* Task to complete: Only the lines from the beginning of the data through the line holding "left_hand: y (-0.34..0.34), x" belong in the answer, printed exactly and without pictures.
[Start of section]
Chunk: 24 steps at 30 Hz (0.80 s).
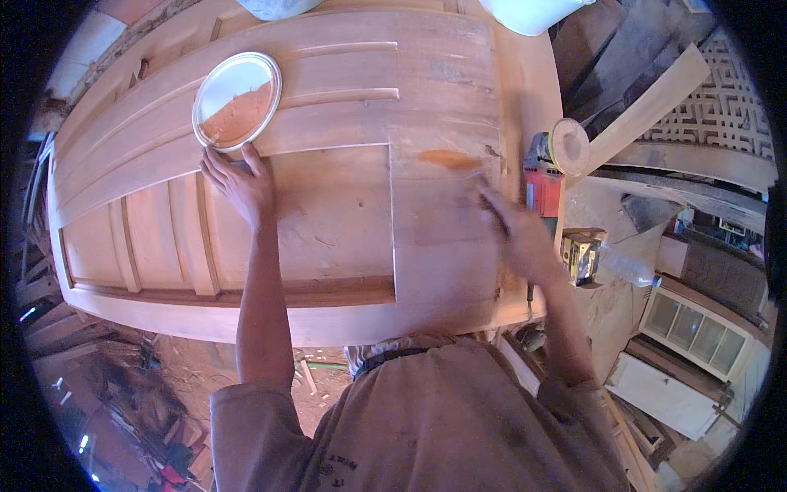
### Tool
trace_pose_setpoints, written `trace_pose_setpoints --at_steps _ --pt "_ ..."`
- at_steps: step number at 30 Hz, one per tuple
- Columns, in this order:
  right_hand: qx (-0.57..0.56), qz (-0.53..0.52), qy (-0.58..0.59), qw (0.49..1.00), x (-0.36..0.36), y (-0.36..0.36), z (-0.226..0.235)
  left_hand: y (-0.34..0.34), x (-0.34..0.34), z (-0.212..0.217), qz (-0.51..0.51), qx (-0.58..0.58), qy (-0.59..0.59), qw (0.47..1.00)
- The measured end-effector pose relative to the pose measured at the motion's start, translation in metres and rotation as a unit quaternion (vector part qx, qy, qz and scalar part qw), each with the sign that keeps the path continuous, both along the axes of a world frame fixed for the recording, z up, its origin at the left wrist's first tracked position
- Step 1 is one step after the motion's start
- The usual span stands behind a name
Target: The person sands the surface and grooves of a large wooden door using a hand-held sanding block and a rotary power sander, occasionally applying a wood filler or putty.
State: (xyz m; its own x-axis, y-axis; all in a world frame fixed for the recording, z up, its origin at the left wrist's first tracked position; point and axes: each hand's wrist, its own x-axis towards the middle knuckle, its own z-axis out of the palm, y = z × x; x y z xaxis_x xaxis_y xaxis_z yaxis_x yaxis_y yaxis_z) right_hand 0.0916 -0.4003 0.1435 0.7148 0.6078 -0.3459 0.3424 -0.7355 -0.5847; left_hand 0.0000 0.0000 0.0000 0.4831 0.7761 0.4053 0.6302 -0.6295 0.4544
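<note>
A panelled wooden door (443,82) lies flat in front of me. On its left part sits a round white lid (238,92), its near half covered with orange-brown filler. My left hand (239,182) is at the lid's near rim, fingers apart and tips touching the edge. Over the plain wood at the right end, my right hand (520,234) is smeared by motion. A faint pale shape shows at its fingertips, too blurred to name. Just beyond it is an orange filler patch (449,158) on the wood.
Right of the door stand a red power sander (543,193) with a round pad (569,146) and a yellow-black box (582,258). A clear bottle (630,266) lies nearby. White buckets (533,12) stand at the far edge. Boards and a white window frame (695,328) are at right.
</note>
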Motion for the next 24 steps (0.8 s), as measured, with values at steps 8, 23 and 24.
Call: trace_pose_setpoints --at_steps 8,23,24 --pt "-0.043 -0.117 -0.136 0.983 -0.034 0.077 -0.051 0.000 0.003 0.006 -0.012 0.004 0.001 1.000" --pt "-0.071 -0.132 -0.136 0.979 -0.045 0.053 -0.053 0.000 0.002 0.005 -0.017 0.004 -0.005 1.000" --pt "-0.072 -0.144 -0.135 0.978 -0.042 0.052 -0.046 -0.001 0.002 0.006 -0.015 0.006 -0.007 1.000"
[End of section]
* Expected output:
Chunk: 24 steps at 30 Hz (0.80 s).
### Tool
trace_pose_setpoints, written `trace_pose_setpoints --at_steps _ --pt "_ ..."`
- at_steps: step number at 30 Hz, one per tuple
- Columns, in this order:
  right_hand: qx (-0.57..0.56), qz (-0.53..0.52), qy (-0.58..0.59), qw (0.49..1.00), x (-0.36..0.36), y (-0.36..0.36), z (-0.226..0.235)
  left_hand: y (-0.34..0.34), x (-0.34..0.34), z (-0.212..0.217), qz (-0.51..0.51), qx (-0.58..0.58), qy (-0.59..0.59), qw (0.47..1.00)

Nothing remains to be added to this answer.